A Step Backwards
Page 3
Forward again. His shaking fingers struggled to release the latches of the window. Why so many latches? Was the window big enough for him to get out? It was so small.
The windowpane lifted finally with a scraping creak. Beyond were voices. Music. Guitars and singing.
"England swings like a pendulum do..."
Blair leaned forward to see who was singing and he fell out the window.
* * *
Part Two
"Huh? Wha--?"
Ellison woke abruptly, ears straining to catch some faint sound just beyond his hearing. He rolled to one side, opening his eyes long enough to register the time, then rolled back to lie sprawled on the bed. 3:30 a.m.
It was damn cold in the loft, even for him.
October was quickly moving from mild summer evenings into the autumn frost outside. He wondered if Sandburg was okay in the room below him. His partner had a new multi-layered quilt, one that should be keeping him warm. Should be more than adequate even on a cool October night. Should be.
Besides, the furnace was on a timer to automatically come on at 5:30, so it would warm up significantly by the time Sandburg's sleep-tousled head emerged from beneath his quilt.
And as for what he'd heard . . .
He listened again. There were no unusual sounds in the loft. He could hear the usual building creaks and groans, and his guide's breathing, still rough. Ellison had woken and listened a few times in the night -- once he'd even gone into Sandburg's room to look at him -- but Sandburg's lungs remained clear, sparing them both a trip to the hospital.
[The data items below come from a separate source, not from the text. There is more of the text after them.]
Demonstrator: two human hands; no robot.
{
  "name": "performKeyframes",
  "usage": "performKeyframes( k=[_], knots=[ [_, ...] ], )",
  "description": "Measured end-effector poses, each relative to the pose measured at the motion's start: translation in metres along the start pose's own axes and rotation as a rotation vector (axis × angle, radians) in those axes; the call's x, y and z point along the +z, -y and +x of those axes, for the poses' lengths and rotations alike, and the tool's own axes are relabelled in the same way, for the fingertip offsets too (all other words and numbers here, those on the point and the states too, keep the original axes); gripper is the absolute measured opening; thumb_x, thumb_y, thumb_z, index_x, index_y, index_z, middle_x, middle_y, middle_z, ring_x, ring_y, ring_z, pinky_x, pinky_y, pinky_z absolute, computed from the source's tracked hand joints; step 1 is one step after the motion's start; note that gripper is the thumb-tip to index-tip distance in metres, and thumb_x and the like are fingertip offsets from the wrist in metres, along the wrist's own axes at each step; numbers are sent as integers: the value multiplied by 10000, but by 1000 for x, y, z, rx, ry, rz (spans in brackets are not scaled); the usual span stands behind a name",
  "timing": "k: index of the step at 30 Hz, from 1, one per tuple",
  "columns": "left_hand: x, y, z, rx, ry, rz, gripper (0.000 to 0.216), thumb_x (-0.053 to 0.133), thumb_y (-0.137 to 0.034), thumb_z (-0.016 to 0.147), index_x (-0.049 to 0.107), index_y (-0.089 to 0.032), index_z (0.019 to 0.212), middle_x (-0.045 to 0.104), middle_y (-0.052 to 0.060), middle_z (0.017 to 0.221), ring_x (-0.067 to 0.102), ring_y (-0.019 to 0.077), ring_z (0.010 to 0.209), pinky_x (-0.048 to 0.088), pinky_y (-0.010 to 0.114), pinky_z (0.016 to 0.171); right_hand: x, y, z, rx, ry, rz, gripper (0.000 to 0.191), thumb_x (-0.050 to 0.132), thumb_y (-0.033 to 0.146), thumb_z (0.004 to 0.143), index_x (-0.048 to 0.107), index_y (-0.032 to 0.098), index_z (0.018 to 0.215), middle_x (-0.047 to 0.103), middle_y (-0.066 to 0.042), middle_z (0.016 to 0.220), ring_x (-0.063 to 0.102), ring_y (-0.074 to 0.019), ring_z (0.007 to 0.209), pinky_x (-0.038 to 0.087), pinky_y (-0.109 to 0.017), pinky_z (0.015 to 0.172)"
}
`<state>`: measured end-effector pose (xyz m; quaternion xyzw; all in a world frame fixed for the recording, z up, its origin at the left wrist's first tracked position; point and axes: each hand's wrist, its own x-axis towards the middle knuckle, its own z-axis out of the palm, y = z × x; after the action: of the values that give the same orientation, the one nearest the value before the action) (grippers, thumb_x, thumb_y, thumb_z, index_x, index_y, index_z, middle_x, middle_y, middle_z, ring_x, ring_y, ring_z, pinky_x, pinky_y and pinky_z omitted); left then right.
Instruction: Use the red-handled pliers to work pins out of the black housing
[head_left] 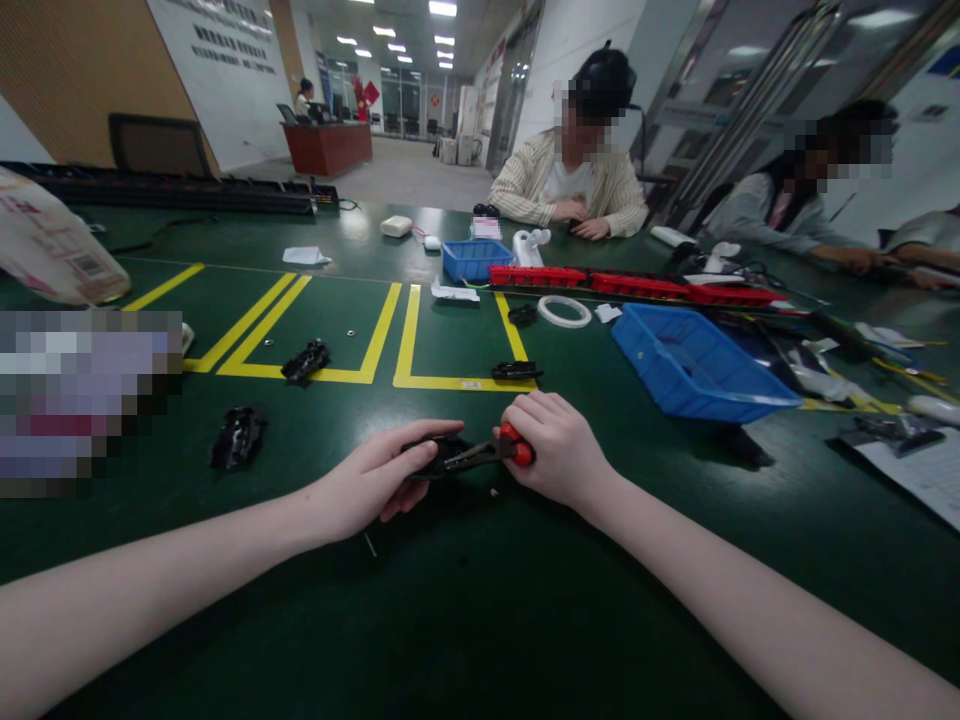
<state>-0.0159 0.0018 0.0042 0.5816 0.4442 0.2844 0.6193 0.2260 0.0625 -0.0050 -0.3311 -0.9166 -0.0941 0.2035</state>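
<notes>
My left hand (386,468) is closed around a small black plastic part (437,452), thumb on top and fingers beneath. Wrapped in my right hand (556,447) are the red handles of long-nose pliers (484,455). The pliers' dark jaws point left and reach onto the black part; whether they grip anything there I cannot tell. Just beyond my right hand, another black part (516,370) lies by the yellow tape. More black parts rest to the left, one on the tape (306,361) and one nearer me (238,437).
Right of my hands stands a blue bin (697,365), with a smaller blue bin (477,260) farther back. A red strip (637,285) and a white tape roll (564,312) lie beyond. Papers and tools crowd the right side. Two people sit across the green table (465,620).
</notes>
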Motion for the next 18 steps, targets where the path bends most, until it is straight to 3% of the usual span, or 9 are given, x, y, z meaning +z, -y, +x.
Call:
performKeyframes(
  k=[18],
  knots=[
    [0, 4, 2, 54, 23, 43, 487, 400, -426, 1003, 402, -209, 1440, 508, -53, 614, 432, 69, 465, 327, 151, 413, -1, 1, 1, 13, 21, 20, 16, 577, 188, 795, 575, 174, 786, 623, -69, 800, 499, -198, 757, 366, -321, 700]
  ],
)
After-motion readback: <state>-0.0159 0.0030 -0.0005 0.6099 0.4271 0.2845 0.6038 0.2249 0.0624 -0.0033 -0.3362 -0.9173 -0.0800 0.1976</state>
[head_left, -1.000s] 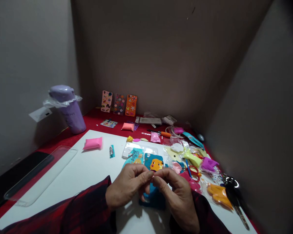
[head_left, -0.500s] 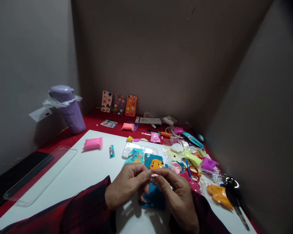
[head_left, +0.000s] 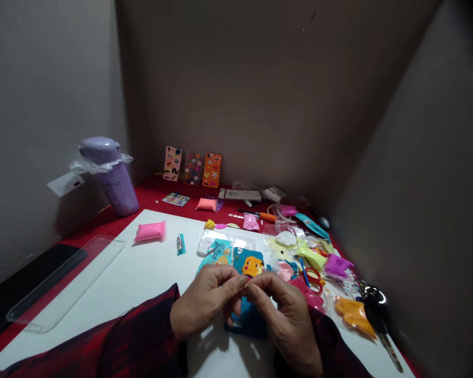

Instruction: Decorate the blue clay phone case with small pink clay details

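My left hand (head_left: 205, 302) and my right hand (head_left: 286, 315) meet fingertip to fingertip low in the middle of the view, both pinched together on a tiny pale pink bit that is almost hidden between them. Right under them lies a blue phone case (head_left: 247, 294) with an orange and yellow face stuck on it. The case rests on a white board (head_left: 150, 273). Both wrists wear dark red checked sleeves.
A pink clay pack (head_left: 150, 231) lies on the board at left, a clear plastic case (head_left: 65, 286) nearer the left edge. Several coloured clay bags, red scissors (head_left: 313, 277) and keys (head_left: 374, 304) crowd the right. A purple bottle (head_left: 110, 176) and three decorated phone cases (head_left: 192, 169) stand at the back.
The fingertips shift slightly as they work the tiny piece; the hands stay in the same place over the blue case.
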The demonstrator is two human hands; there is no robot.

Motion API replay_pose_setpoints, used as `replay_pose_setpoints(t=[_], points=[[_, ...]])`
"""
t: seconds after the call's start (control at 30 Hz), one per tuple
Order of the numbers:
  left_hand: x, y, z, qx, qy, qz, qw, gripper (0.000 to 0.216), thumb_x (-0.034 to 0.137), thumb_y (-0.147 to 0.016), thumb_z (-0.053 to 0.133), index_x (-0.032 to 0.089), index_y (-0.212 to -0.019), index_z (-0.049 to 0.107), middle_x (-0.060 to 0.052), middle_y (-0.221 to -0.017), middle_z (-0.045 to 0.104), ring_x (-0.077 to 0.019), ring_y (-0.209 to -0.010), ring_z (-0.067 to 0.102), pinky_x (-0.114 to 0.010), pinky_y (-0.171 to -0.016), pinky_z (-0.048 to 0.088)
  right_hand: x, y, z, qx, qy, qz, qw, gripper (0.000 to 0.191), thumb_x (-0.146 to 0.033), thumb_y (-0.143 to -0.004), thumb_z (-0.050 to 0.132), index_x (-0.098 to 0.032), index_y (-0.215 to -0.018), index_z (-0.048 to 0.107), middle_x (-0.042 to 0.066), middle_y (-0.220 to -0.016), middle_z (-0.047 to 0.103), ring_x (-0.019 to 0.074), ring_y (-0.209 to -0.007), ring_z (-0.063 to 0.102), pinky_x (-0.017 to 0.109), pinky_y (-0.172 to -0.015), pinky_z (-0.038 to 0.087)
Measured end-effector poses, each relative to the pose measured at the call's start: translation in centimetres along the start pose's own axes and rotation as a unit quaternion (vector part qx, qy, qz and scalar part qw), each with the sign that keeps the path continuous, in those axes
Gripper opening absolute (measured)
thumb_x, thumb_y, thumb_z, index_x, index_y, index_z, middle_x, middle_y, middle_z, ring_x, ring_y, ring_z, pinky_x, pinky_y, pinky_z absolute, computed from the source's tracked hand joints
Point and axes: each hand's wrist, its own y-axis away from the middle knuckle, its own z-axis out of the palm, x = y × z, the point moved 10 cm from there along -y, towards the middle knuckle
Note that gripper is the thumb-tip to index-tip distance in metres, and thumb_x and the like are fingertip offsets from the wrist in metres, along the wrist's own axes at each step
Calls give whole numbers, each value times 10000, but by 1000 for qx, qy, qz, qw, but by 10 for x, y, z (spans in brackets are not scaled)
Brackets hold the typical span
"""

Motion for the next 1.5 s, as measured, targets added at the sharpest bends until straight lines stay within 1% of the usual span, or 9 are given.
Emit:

For the moment.
Ellison scratched his beard-rough chin as he went back to the temperature problem. Maybe if he went downstairs and turned up the heat now, he'd be able to sleep a while longer. It was too early to get up or have a shower; Sandburg was sleeping fitfully at the moment and would probably awaken at the slightest sound of someone moving around.
Ellison had heard him get up twice in the night, the doors to his bedroom and the bathroom opening and closing, the deep rumble of his cough. Sandburg's persistent cold had probably stepped up a notch, a low-grade fever added to his roommate's illness.
He sighed, rolled over to his side and readjusted his pillow.
August was supposed to have been a rest month for Sandburg, relaxing after the insanity of the previous three months, but instead, Sandburg had spent it at the university, preparing for his September courses. He'd missed out on the previous semester -- the two courses he had been teaching during the May-July session had been handed to someone else when he had . . . well, died.
Then Sandburg had traveled to Mexico, following as Ellison had tracked . . . her.
No sooner had they returned to Cascade, and Sandburg had been kidnaped, held for long days, and treated inhumanely before Ellison had found him.
The Black Widow had emerged weeks later, the case sending Sandburg to the hospital, his fragile lungs straining from carbon monoxide poisoning.
And now it was October, with its hit-and-miss weather and all the 'beginning of the semester' rushing about that seemed to take hold. Add to that, a series of murders tied into the Emerald Theater's Jazz Festival. One for each concert, with the next concert of the season in three days -- well in two days now. There was a pattern somewhere -- even Sandburg, who had missed the task force meetings while at his university classes, was striving to figure the links between the three murders, working longer hours than he should with his poor health.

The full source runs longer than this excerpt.